As Charlotte Thrall sat anxiously waiting in the emergency room at Mayo Clinic for news of her husband’s condition after a pickleball accident left him unconscious and unresponsive, her mind spun with uncertainty. Then, among the health care workers that began to fill the room, her eyes settled on a familiar face.

headshot of ASU alum

Lexy Richards

It was her former student Lexy Richards, who now worked on the Mayo neurosurgery team.

Their unexpected reunion was bittersweet but welcome, and the following morning, Richards was at Billy Thrall’s bedside, reviewing imaging and lab work, answering whatever questions they had and doing everything in her power to make sure Billy and Charlotte, whom Richards had known since she was a student at Arizona State University's Edson College of Nursing and Health Innovation, were taken care of.

“It was so humbling to be in a position where someone who taught you everything you know and who you respect to the highest degree is now in a position of vulnerability,” Richards said.

Fortunately, Billy did not require surgery. But having Richards to reach out to during his recovery was invaluable to Charlotte.

“Those first eight weeks of recovery were particularly difficult, and she was … I don't even have the words,” Charlotte said.

Now, nearly 20 weeks out from the accident, Billy is making good progress. And Charlotte and Richards are still frequently in touch — though not always concerning Billy.

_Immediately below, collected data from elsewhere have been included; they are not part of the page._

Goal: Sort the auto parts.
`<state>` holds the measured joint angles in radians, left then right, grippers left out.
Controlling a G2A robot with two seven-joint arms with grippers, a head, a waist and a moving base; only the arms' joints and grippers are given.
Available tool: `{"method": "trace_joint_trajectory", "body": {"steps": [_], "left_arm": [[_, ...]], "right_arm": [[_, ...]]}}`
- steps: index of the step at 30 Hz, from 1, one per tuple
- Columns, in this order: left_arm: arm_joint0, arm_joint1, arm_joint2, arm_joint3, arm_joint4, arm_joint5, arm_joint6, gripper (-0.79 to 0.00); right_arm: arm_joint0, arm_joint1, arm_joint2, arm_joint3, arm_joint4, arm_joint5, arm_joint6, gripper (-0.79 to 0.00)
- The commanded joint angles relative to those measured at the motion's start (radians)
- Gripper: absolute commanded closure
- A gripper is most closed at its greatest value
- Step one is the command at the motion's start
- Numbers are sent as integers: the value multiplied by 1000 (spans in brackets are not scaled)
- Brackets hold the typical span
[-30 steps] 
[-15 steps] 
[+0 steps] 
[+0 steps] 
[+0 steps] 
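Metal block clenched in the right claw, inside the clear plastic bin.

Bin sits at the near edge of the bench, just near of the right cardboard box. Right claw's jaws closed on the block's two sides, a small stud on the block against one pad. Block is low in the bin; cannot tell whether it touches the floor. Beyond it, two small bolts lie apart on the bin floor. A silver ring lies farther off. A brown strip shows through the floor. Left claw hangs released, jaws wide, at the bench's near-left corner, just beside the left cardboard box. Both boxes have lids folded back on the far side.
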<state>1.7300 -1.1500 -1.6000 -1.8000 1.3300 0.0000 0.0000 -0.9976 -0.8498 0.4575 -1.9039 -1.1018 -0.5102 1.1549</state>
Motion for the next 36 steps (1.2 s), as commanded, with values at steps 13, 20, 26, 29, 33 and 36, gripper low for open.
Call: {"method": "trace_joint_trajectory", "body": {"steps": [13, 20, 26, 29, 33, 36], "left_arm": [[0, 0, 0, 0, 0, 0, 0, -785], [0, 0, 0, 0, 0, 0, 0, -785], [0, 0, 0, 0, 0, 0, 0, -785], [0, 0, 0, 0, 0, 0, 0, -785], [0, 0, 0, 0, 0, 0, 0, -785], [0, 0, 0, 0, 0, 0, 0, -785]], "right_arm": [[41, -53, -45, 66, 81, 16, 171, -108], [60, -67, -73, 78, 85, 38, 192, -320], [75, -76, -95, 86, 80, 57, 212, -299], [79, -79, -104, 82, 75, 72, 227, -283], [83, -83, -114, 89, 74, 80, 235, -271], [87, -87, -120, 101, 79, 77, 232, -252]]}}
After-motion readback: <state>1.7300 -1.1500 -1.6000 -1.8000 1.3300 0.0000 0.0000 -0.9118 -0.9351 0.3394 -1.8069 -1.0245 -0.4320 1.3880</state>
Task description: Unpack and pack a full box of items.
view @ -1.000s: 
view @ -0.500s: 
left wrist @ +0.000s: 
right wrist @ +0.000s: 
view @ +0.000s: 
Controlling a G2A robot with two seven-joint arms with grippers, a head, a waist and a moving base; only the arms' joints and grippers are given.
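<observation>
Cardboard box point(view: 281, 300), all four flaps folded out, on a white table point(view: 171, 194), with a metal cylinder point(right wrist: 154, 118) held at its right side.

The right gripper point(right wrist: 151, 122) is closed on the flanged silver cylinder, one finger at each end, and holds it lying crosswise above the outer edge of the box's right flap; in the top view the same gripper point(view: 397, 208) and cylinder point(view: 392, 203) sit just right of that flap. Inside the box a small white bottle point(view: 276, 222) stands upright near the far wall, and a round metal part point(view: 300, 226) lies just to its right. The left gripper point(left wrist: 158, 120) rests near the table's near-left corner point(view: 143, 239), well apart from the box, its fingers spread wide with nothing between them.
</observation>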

A clinical assistant professor and coordinator of the Family Nurse Practitioner program at Edson College, Charlotte first met Richards as her professor. Equally impressed by each other, they quickly developed a mentor-mentee relationship, with Richards serving on the leadership team for HopeFest, an annual community health care event Charlotte and her husband launched in 2012, and Charlotte writing a letter of recommendation for Richards’ application to medical school to become a neurosurgeon, mere months before Billy’s accident.

Richards received word that her application had been accepted while Billy was still recovering in the hospital. She’ll begin attending the TCU and UNTHSC School of Medicine in Fort Worth, Texas, this summer.

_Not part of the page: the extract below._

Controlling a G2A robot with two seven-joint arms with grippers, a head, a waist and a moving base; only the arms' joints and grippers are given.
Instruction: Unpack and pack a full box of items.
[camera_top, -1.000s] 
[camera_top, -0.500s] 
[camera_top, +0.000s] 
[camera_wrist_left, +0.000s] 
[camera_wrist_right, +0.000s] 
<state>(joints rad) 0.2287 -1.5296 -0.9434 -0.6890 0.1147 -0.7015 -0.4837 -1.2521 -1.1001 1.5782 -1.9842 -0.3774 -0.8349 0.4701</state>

“Charlotte and her husband are exceptional people, and she has been hugely supportive of my career,” Richards said. “Even on a personal level, she was so supportive when my husband deployed to the military. My depth of gratitude to her will always be tremendous for all the ways she has shaped my life. It has been a gift for me to be able, in some small way, to help her and her husband through this experience.”

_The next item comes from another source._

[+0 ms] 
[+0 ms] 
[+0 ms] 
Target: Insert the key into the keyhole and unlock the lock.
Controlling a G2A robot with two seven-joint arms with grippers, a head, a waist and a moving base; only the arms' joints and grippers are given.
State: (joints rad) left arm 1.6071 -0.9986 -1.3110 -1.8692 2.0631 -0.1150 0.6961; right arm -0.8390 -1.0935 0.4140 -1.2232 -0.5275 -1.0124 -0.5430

a woman and a man embrace and smile at the camera with a fall foliage scene in the background

Charlotte and Billy Thrall. Photo courtesy of Charlotte Thrall.

Charlotte and Billy met in Paris in 1984 on a service trip when she was 19 and he was 21. They’ve been married for almost 33 years now, and during that time, they have become well known for their various community outreach efforts in the Phoenix area, where Charlotte works as a nurse and Billy works as a nonprofit consultant.

It was around 2009 when Charlotte realized she wanted to be able to practice clinically in an independent manner, in order to better serve her community. So she enrolled in Edson College’s Doctor of Nursing Practice program and graduated in 2012. She began teaching for the college as an adjunct faculty member in 2013, then became coordinator of the Family Nurse Practitioner program in 2017.

headshot of ASU Edson faculty member and former student

Jonathan Helman

While teaching in the program, Charlotte also served as a mentor to another student, Jonathan Helman. Like Richards, Helman served on the HopeFest leadership team and was moved by Charlotte’s example of care and compassion, both for her students and for the community.

“She’s one of those people you realize pretty quickly is a special individual,” he said.

Helman now teaches at Edson College himself, sometimes alongside Charlotte. He also works in a field very similar to Richards’ — neurology. And when it came time for Billy to transition from recovering at the hospital to recovering at home, Helman was more than willing to provide consult.  

“When I heard what happened, I immediately wanted to give back, I suppose almost as a way to repay her for the incredible influence she’s had on my life,” he said. “I’m not just blowing smoke, I quite often think about the type of provider she is and try to emulate that in my everyday practice. She is one of most empathetic people I know. … She has touched so many lives, either directly as a practitioner and through her outreach efforts, or indirectly as a professor who is teaching students who will eventually go out and serve the community, too.”

Former classmates who have remained good friends, Helman and Richards frequently consult with one another about patients because of their closely related specialties. This time around, it was for the benefit of someone for whom they care deeply.

Despite the reason for this, their most recent collaboration, Charlotte feels grateful to have been able to observe them in action.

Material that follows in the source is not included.